When President Trump announced his executive orders regarding a 25% tariff on imports of  steel and 10%  on aluminum,, the reaction from Wall Street, major financial interests, the media, and many politicians was uniformly negative.  But support has come from main street, global trade analysts, and American workers.

The White House proclaimed last month that “The United States… faces higher barriers on its exports in markets abroad than producers abroad face on their exports to the U.S. Nothing about the principle of comparative advantage would lend itself to a defense of a status quo that imposes higher barriers to exports on America’s producers than on foreign producers. The global trade system has come under strain due to the influence of countries, like China, that violate market principles and distort the functioning of global markets… The Administration prioritizes its attempt to create the conditions that, according to the consensus principles in the economics literature, would maximize the benefits accruing to the United States—and produce gains for our trading partners as well.”

America’s 2017 trade deficit was $566 billion.
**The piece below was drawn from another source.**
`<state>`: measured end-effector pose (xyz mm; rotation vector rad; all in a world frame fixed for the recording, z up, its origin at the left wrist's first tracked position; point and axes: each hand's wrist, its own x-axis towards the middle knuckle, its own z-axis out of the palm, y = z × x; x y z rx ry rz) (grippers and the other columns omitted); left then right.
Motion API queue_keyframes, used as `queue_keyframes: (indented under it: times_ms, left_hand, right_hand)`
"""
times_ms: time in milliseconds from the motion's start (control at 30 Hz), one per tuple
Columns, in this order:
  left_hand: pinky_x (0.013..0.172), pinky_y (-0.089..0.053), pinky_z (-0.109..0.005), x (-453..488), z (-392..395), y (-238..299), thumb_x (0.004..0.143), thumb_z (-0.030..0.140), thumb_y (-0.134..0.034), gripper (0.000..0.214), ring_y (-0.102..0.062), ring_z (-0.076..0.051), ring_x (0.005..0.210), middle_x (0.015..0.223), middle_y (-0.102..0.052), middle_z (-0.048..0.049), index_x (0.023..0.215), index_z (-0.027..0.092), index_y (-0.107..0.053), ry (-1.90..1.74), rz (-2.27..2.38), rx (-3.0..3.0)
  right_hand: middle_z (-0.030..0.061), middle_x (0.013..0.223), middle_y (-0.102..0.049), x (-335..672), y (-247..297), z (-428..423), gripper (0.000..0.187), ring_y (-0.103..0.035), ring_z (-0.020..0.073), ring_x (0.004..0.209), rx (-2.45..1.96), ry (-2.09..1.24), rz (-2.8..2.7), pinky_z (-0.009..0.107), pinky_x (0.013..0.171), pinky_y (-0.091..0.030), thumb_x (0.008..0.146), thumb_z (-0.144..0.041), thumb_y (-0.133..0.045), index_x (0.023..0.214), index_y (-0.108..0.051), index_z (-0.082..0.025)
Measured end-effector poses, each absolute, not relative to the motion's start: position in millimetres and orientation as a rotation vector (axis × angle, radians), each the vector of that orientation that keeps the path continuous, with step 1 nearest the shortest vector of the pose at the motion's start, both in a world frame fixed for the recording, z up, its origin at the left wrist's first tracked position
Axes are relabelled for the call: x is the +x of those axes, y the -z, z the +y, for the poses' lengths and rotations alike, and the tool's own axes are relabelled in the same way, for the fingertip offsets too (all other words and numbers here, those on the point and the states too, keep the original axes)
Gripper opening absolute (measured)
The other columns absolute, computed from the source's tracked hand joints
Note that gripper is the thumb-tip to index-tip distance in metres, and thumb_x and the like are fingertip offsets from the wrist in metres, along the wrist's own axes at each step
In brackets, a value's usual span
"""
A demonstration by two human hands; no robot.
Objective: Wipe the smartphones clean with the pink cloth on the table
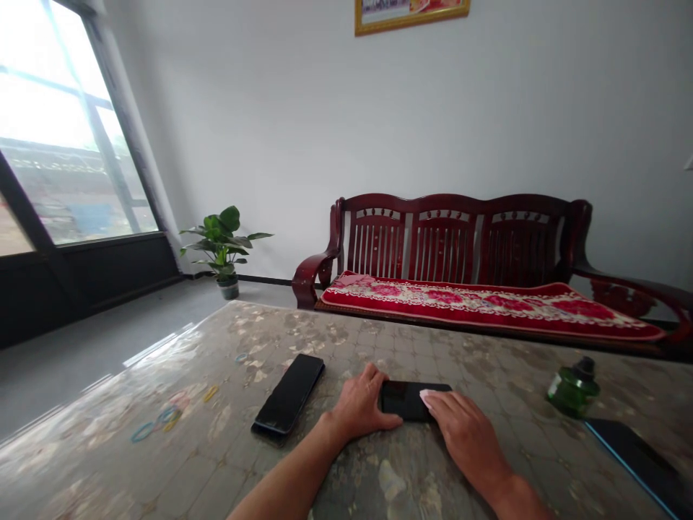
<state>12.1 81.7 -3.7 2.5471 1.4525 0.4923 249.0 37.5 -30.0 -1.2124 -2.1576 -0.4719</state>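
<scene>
A black phone (403, 398) lies flat on the mottled table (216, 462) in front of me. My left hand (360, 406) rests at its left end, fingers curled against that edge. My right hand (460, 432) lies on the phone's right part, and a small white cloth or wipe (424, 394) shows under its fingertips on the screen. A second, larger black phone (289, 394) lies face up to the left, apart from both hands.
A green bottle (572, 388) with a dark cap lies on the table at right. A dark tablet with a blue edge (636, 455) sits at the right corner. Several coloured rubber bands (162, 420) lie at left. A red wooden bench (476, 267) stands behind the table.
</scene>
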Motion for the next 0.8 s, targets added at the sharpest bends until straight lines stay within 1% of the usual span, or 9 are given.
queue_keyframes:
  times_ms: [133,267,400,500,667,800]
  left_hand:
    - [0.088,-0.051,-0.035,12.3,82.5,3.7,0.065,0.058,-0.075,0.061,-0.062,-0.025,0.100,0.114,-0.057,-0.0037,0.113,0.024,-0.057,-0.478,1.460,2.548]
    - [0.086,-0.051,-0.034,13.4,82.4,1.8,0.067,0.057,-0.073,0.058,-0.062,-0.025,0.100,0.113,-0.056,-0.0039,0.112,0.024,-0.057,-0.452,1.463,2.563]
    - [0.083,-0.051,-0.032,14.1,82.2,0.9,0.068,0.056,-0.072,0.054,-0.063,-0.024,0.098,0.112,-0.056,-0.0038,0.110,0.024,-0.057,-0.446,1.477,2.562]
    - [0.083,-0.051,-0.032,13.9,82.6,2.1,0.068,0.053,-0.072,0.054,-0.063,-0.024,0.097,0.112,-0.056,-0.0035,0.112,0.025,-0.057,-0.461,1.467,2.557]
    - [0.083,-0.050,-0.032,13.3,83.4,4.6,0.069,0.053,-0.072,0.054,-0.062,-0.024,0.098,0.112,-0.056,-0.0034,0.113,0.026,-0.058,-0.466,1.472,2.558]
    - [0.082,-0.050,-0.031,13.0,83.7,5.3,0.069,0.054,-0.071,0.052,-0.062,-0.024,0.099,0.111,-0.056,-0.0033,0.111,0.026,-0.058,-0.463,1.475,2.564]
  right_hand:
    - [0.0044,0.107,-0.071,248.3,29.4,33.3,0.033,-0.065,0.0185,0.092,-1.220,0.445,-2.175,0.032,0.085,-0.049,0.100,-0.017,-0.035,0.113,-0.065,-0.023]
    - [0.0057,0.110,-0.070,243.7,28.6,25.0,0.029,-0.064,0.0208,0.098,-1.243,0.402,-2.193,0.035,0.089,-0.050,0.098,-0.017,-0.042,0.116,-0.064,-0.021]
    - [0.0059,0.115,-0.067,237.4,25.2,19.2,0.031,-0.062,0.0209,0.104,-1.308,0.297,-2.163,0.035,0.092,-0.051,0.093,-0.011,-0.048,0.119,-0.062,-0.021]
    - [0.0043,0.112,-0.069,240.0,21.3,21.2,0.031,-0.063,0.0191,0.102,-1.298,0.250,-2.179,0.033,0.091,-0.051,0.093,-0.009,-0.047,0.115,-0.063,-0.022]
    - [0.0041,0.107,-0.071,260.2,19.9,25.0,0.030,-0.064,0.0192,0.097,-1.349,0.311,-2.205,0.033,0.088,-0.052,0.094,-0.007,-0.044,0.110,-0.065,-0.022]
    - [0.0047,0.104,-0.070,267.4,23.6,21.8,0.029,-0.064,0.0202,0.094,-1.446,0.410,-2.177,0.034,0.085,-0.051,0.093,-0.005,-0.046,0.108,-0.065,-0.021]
That represents about 2.7 percent of GDP. Since 2000, it’s averaged that over $500 billion. In prior decades, the deficit was below 2% GDP.

Despite portrayals by some critics that the tariff move was abrupt, it has been considered since the start of the current White House.  The Department of Commerce  released a report last month revealing that it “found that the quantities and circumstances of steel and aluminum imports ‘threaten to impair the national security,’ as defined by Section 232…”
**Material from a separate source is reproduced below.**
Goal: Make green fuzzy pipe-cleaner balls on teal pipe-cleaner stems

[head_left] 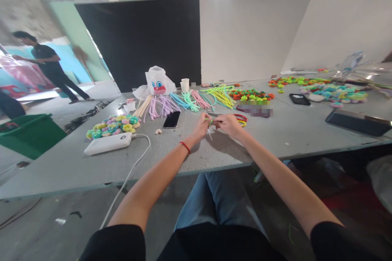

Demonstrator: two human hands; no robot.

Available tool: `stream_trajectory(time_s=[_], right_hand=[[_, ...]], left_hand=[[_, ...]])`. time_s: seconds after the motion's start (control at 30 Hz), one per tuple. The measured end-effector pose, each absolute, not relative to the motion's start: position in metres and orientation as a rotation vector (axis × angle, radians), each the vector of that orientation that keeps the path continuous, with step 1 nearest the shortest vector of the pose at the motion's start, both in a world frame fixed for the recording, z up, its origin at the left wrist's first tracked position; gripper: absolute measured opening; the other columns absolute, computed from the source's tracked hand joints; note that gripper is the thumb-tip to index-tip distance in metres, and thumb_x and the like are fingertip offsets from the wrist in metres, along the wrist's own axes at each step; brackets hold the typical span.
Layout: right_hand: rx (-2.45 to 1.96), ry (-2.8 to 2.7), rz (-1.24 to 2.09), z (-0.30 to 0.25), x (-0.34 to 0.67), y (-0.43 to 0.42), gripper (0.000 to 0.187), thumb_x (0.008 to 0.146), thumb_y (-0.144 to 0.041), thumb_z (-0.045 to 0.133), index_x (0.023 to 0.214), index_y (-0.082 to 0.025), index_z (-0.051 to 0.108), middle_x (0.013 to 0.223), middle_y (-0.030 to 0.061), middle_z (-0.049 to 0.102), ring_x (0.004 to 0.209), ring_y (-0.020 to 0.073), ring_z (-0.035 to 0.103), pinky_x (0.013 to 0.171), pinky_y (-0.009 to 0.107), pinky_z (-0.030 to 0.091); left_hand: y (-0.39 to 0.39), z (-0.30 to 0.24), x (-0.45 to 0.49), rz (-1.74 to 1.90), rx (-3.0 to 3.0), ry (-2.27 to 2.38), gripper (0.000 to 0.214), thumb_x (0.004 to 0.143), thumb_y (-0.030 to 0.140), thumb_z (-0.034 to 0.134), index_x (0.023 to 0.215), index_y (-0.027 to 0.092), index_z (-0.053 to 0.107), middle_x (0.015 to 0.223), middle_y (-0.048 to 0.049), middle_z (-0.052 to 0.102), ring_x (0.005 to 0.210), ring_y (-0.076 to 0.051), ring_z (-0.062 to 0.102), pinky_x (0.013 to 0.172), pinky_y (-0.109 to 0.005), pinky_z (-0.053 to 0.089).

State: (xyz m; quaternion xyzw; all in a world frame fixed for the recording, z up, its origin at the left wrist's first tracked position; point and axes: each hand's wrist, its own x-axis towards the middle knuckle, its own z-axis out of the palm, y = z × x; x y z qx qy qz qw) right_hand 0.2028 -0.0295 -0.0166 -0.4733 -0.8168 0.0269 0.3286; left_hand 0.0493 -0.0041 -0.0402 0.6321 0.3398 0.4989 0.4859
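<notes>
Over the grey table, my left hand (201, 128) and my right hand (229, 125) meet, fingers pinched close together. Between the fingertips is a small piece of green pipe cleaner (211, 122), mostly covered by them. A thin whitish strip (210, 135) hangs just below. Scissors with red and yellow handles (241, 120) lie right behind my right hand, which partly hides them. Beyond my hands, bundles of pipe cleaners fan out: purple (165, 105), pink (200, 100) and yellow-green (222, 96) among them.
A phone (172, 120) lies left of my hands. A white power bank (108, 143) trails a cable over the table's front edge. Fuzzy pastel pieces (113, 125) and red-green ones (251, 95) are heaped around. A green bin (30, 134) and a standing person (50, 63) are at left.
</notes>
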Motion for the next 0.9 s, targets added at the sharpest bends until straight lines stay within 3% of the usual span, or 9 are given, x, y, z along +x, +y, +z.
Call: stream_trajectory(time_s=[0.3,0.4,0.57,0.77,0.9], right_hand=[[-1.175,-1.912,0.558,-0.016,0.208,-0.023,0.018,0.068,-0.024,0.058,0.059,-0.014,0.069,0.046,0.0002,0.054,0.047,0.0126,0.048,0.051,0.024,0.032],[-1.117,-1.836,0.783,-0.017,0.208,-0.02,0.02,0.066,-0.03,0.058,0.057,-0.014,0.065,0.046,0.0003,0.052,0.046,0.0122,0.048,0.05,0.024,0.038],[-1.029,-1.766,1.043,-0.017,0.211,-0.018,0.025,0.067,-0.035,0.058,0.051,-0.016,0.054,0.045,-0.0008,0.047,0.045,0.0105,0.044,0.061,0.032,0.05],[-0.996,-1.764,0.997,-0.016,0.21,-0.02,0.025,0.069,-0.038,0.059,0.06,-0.015,0.061,0.049,0.0008,0.053,0.047,0.0112,0.046,0.06,0.03,0.048],[-1.019,-1.843,0.77,-0.015,0.21,-0.022,0.027,0.069,-0.039,0.061,0.058,-0.015,0.064,0.051,0.0015,0.055,0.049,0.0118,0.046,0.052,0.025,0.037]], left_hand=[[-0.013,-0.038,0.052,1.263,1.693,0.85,0.013,0.09,0.02,0.047,0.096,0.023,0.035,0.063,0.0068,0.041,0.054,-0.01,0.038,0.057,-0.022,0.031],[-0.02,-0.037,0.052,1.33,1.861,0.865,0.013,0.09,0.024,0.048,0.099,0.022,0.038,0.073,0.0026,0.045,0.064,-0.013,0.044,0.067,-0.026,0.037],[-0.026,-0.035,0.052,1.391,1.972,0.768,0.015,0.091,0.03,0.048,0.101,0.021,0.041,0.088,-0.0049,0.051,0.086,-0.019,0.05,0.088,-0.033,0.036],[-0.022,-0.031,0.047,1.389,1.942,0.717,0.017,0.09,0.033,0.048,0.102,0.021,0.044,0.094,-0.0046,0.052,0.085,-0.017,0.052,0.083,-0.029,0.039],[-0.013,-0.026,0.042,1.21,1.883,0.682,0.016,0.088,0.034,0.051,0.086,0.019,0.051,0.082,-0.0015,0.053,0.076,-0.014,0.053,0.073,-0.026,0.042]])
Key Findings of the Steel Report included:

  • The United States is the world’s largest importer of steel. [but] …imports are nearly four times our exports.
  • Six basic oxygen furnaces and four electric furnaces have closed since 2000 and employment has dropped by 35% since 1998.
  • World steelmaking capacity is 2.4 billion metric tons, up 127% from 2000, while steel demand grew at a slower rate.
  • The recent global excess capacity is 700 million tons, almost 7 times the annual total of U.S. steel consumption. China is by far the largest producer and exporter of steel, and the largest source of excess steel capacity. Their excess capacity alone exceeds the total U.S. steel-making capacity.
  • On an average month, China produces nearly as much steel as the U.S. does in a year. For certain types of steel, such as for electrical transformers, only one U.S. producer remains.
  • As of February 15, 2018, the U.S. had 169 antidumping and countervailing duty orders in place on steel, of which 29 are against China, and there are 25 ongoing investigations.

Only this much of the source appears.